Cizre'de uygulanan sokağa çıkma yasağı 60 günü aşmıştı. Son bodrum kuşatmasında öldürülenlerin sayıları 70'lerle 80'lerle ifade ediliyordu. Bir o kadar insanın akıbeti günlerdir meçhuldü.
90'lı yıllarda ne sosyal medya, ne cep telefonu vardı; ancak Gabar ya da Cudi dağlarında olan bir çatışmanın ayrıntılarını en çok birkaç saatte öğrenebiliyorduk. 2016 yılının AKP iktidarında ise 130 bin nüfuslu bir kentte, günlerdir dışarıdan naklen izlediğimiz, insanların çığlıklarını cep telefonlarından canlı yayında dinlediğimiz halde gerçeği bir türlü öğrenemiyorduk.
1990'lı yıllarda "faili meçhul"ler vardı. AKP iktidarında vardığımız son aşamada "fail" belli olduğu için artık "akıbeti meçhul"ler süreci yaşamaya başlamıştık.
Daha üç-beş gün önce Başbakan Davutoğlu bu katliamın yaşandığı Cizre'ye 150 kilometre mesafedeki Mardin'in merkezinde "Kardeşlik seferberliği" yapıp "Şefkat Paketi" dediği 10 maddelik "Terörle Mücadele Eylem Planı"nı açıklamıştı.

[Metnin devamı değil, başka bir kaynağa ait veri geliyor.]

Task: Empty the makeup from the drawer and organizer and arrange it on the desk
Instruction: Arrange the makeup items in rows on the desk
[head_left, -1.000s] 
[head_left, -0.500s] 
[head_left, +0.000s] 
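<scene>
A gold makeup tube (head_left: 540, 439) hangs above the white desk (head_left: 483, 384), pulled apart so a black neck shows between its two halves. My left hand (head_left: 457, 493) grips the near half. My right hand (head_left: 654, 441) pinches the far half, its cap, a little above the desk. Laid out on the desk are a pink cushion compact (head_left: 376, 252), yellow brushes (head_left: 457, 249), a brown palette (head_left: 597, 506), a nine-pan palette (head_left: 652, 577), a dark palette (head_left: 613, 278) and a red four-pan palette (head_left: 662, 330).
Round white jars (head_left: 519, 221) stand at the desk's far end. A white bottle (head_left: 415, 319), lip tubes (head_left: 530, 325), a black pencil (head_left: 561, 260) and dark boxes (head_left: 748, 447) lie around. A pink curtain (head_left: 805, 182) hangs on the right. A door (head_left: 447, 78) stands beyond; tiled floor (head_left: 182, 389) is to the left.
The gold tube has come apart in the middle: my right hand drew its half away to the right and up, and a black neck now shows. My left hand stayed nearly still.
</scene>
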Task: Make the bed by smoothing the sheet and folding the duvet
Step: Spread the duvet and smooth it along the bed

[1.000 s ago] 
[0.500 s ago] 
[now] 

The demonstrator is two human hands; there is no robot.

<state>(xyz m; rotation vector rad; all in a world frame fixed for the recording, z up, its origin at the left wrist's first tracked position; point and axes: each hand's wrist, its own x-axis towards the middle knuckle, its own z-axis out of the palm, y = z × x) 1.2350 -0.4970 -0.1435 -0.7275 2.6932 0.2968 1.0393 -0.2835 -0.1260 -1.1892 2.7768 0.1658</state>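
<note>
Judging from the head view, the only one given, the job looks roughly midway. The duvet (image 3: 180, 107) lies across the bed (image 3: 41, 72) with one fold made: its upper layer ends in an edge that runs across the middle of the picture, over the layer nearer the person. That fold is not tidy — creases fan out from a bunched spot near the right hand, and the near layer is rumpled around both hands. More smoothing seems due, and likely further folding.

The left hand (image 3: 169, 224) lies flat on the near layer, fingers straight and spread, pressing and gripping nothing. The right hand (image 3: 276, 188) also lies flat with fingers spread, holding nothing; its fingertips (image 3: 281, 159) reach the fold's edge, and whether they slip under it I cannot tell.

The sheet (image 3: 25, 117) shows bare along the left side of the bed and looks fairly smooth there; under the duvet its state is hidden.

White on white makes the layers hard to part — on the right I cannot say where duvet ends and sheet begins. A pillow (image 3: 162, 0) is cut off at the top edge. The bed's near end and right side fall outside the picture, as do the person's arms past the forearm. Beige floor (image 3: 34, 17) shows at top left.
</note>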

1990'lı yıllardan bu yana özellikle Kürtler, hükümetlerin "Güneydoğu paketleri"nden, CHP'nin "Güneydoğu raporları"ndan bıkmıştı.
Ama herhalde böylesini ilk defa görüyorlardı. Çünkü 90'lı yıllardan bu yana hem en az heyecan uyandıran, hem de kendi yandaşlarına göre bile "yok hükmünde" sayılan bir paketti Davutoğlu'nun Mardin'de açıkladığı.
Hatta siyaset tarihi ilk kez tanık oluyordu; bir paketin önce açıklanıp, adının sonradan değiştirildiğine.
Davutoğlu 5 Şubat'ta Mardin'de açıkladığı "Terörle Mücadele Eylem Planı"nın adını dört gün sonra, 9 Şubat'ta Ankara'da partisinin grup toplantısında yaptığı konuşmada değiştiriyordu:
"Hazırladığımız eylem planının adını Birlik, Demokrasi ve Huzur Planı olarak ilan ediyorum."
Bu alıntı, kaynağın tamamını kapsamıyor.